TASK OBJECTIVE
The lines to be copied run from the one containing "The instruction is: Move" to the end of the material below; reproduce them exactly, including both ends, and nothing more.

(Beginning of DATA SHOWN)

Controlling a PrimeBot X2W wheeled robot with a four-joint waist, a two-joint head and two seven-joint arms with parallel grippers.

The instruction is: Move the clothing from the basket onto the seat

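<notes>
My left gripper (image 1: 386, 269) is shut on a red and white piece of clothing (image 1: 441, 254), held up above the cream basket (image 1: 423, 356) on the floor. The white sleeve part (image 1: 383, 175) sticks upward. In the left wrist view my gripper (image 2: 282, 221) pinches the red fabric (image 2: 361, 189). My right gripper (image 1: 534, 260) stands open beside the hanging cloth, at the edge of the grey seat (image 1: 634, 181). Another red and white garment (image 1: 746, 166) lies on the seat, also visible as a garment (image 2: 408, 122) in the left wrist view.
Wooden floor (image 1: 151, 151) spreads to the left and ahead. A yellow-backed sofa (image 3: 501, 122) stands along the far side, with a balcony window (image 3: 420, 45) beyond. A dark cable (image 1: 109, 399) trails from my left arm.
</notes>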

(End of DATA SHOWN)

EXERCISE SOLUTION
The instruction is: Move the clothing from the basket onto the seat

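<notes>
My left gripper (image 1: 386, 269) is shut on a red and white piece of clothing (image 1: 441, 254), held up above the cream basket (image 1: 423, 356) on the floor. The white sleeve part (image 1: 383, 175) sticks upward. In the left wrist view my gripper (image 2: 282, 221) pinches the red fabric (image 2: 361, 189). My right gripper (image 1: 534, 260) stands open beside the hanging cloth, at the edge of the grey seat (image 1: 634, 181). Another red and white garment (image 1: 746, 166) lies on the seat, also visible as a garment (image 2: 408, 122) in the left wrist view.
Wooden floor (image 1: 151, 151) spreads to the left and ahead. A yellow-backed sofa (image 3: 501, 122) stands along the far side, with a balcony window (image 3: 420, 45) beyond. A dark cable (image 1: 109, 399) trails from my left arm.
</notes>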

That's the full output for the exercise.